- [EXERCISE] Look through the material and copy each line holding "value".

◇ ◇ ◇ ◇

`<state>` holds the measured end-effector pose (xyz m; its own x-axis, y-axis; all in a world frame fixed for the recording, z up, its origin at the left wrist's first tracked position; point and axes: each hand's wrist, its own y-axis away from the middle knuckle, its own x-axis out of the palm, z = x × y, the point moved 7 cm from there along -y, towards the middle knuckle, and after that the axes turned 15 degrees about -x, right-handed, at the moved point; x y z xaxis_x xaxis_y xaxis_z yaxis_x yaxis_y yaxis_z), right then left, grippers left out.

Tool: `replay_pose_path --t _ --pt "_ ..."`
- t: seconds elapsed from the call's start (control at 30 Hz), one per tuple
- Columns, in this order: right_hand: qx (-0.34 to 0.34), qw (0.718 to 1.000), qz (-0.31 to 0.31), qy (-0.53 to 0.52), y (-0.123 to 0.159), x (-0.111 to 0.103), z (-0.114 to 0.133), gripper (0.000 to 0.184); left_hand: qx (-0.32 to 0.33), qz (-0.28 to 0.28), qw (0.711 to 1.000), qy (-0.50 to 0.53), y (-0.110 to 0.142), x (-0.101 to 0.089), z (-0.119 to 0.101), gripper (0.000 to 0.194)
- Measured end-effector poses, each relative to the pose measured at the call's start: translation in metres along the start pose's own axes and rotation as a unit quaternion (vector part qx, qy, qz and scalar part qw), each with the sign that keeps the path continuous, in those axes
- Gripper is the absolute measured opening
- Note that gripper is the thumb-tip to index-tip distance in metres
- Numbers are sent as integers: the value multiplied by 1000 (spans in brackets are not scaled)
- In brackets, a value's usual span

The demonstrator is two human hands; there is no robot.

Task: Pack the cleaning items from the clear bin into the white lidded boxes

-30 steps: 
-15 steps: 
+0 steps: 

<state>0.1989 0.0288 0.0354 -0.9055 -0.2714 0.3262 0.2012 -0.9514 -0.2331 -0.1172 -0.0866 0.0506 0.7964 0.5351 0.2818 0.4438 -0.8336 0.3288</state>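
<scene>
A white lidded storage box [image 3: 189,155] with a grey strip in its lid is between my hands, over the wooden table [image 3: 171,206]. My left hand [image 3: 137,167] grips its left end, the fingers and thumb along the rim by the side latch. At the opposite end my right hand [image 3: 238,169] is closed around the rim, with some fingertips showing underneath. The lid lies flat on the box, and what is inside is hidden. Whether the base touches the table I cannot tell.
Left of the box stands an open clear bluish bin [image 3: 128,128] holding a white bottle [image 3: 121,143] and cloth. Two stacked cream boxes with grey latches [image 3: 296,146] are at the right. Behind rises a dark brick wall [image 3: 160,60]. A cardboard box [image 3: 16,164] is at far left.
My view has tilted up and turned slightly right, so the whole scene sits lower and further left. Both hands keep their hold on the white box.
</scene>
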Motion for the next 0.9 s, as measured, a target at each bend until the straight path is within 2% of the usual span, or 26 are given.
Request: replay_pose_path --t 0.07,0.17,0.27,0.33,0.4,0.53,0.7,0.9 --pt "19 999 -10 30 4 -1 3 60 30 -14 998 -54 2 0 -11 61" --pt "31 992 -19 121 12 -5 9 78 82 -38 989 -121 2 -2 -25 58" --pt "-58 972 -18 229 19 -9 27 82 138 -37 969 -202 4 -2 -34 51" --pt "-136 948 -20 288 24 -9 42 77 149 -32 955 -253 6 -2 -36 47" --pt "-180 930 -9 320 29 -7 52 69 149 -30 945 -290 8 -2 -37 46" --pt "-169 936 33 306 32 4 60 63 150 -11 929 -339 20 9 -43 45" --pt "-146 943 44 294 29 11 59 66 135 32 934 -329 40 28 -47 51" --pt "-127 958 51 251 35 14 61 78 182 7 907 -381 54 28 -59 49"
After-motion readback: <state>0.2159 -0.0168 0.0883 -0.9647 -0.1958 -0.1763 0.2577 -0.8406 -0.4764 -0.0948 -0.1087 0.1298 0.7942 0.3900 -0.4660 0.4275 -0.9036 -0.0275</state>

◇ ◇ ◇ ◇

- [FINISHED TASK]
- Numbers are sent as integers: the value multiplied by 1000 (spans in brackets are not scaled)
- In brackets, a value's usual span

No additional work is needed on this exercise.